EINSTEIN SUMMATION IN DEEP LEARNING

pytorch: https://pytorch.org/docs/stable/generated/torch.einsum.html

tutorial url: https://rockt.github.io/2018/04/30/einsum

– Tim Rocktäschel, 30/04/2018 – *updated 02/05/2018*

When talking to colleagues I realized that not everyone knows about *einsum*, my favorite function for developing deep learning models.
This post is trying to change that once and for all! :)
Einstein summation (einsum) is implemented in [numpy](https://docs.scipy.org/doc/numpy/reference/generated/numpy.einsum.html), as well as deep learning libraries such as [TensorFlow](https://www.tensorflow.org/api_docs/python/tf/einsum) and, thanks to [Thomas Viehmann](https://github.com/pytorch/pytorch/pull/6307), recently also [PyTorch](http://pytorch.org/docs/master/torch.html?highlight=torch%20max#torch.einsum).
For background reading on einsum, I recommend the excellent blog posts by [Olexa Bilaniuk](https://obilaniu6266h16.wordpress.com/2016/02/04/einstein-summation-in-numpy/) and [Alex Riley](http://ajcr.net/Basic-guide-to-einsum/).
While their posts discuss einsum in the context of numpy, I am going to illustrate how einsum is extremely useful for writing elegant PyTorch/TensorFlow models.[^1]




## 1 Einsum Notation[^2]

If you are anything like me, you find it difficult to remember the names and signatures of all the different functions in PyTorch/TensorFlow for calculating dot products, outer products, transposes and matrix-vector or matrix-matrix multiplications.
Einsum notation is an elegant way to express all of these, as well as complex operations on tensors, using essentially a domain-specific language.  
This has benefits beyond not having to memorize or regularly looking up specific library functions.
Once you understand and make use of einsum, you will be able to write more concise and efficient code more quickly.
When not using einsum it is easy to introduce unnecessary reshaping and transposing of tensors, as well as intermediate tensors that could be omitted.
Furthermore, domain-specific languages like einsum can sometimes be compiled to high-performing code, and an einsum-like domain-specific language is in fact the basis for the recently introduced [Tensor Comprehensions](http://pytorch.org/2018/03/05/tensor-comprehensions.html)[^3] in PyTorch which automatically generate GPU code and auto-tune that code for specific input sizes.
In addition, projects like [opt einsum](https://github.com/dgasmith/opt_einsum) and [tf einsum opt](https://github.com/Bihaqo/tf_einsum_opt) can be used to optimize tensor contraction order of einsum expressions.[^4]

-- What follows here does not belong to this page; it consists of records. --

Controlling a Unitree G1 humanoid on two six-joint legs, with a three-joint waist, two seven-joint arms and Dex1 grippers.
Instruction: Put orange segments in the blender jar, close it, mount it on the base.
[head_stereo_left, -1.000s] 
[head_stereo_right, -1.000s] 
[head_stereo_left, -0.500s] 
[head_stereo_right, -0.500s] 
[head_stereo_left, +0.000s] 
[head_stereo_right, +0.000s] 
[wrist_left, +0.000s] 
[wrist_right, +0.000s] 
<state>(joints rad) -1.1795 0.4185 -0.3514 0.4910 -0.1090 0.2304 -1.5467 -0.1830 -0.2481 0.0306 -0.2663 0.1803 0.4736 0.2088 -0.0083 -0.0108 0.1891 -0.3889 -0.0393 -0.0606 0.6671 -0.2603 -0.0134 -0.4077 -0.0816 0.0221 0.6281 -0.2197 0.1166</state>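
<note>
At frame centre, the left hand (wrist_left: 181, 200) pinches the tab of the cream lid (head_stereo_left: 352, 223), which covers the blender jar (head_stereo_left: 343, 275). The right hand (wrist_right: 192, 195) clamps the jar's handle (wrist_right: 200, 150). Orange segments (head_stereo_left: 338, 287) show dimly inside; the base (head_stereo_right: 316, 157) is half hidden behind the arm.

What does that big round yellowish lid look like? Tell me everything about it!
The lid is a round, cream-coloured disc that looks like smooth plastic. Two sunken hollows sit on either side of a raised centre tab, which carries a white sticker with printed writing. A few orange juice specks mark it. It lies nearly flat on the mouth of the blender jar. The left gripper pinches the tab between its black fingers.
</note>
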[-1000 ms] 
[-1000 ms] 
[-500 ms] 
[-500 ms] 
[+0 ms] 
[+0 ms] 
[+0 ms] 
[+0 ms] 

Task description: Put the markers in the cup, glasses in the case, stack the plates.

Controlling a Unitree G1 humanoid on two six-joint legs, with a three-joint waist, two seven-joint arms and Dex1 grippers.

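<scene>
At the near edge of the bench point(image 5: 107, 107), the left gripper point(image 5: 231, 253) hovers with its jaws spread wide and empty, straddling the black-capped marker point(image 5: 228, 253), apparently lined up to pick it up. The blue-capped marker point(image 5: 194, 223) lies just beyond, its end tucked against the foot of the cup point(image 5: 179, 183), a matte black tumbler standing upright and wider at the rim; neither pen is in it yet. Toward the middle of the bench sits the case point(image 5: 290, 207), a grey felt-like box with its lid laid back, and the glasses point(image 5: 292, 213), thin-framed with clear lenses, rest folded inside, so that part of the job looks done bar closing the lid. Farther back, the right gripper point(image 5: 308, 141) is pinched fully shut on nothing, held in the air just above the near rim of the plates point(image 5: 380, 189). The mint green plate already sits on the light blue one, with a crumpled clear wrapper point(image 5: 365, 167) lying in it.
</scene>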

Let's say we want to multiply two matrices **A** in $ℝ^{I × K}$ and **B** in $ℝ^{K × J}$ followed by calculating the sum of each column resulting in a vector **c** in $ℝ^J$. Using Einstein summation notation, we can write this as

$ c_j = \sum_i\sum_k A_{ik}B_{kj} = A_{ik}B_{kj} $

which specifies how all individual elements $c_i$ in **c** are calculated from multiplying values in the column vectors **$A_{i:}$** and row vectors **$B_{:j}$** and summing them up. Note that for Einstein notation, the summation Sigmas can be dropped as we implicitly sum over repeated indices (k in this example) and indices not mentioned in the output specification (i in this example).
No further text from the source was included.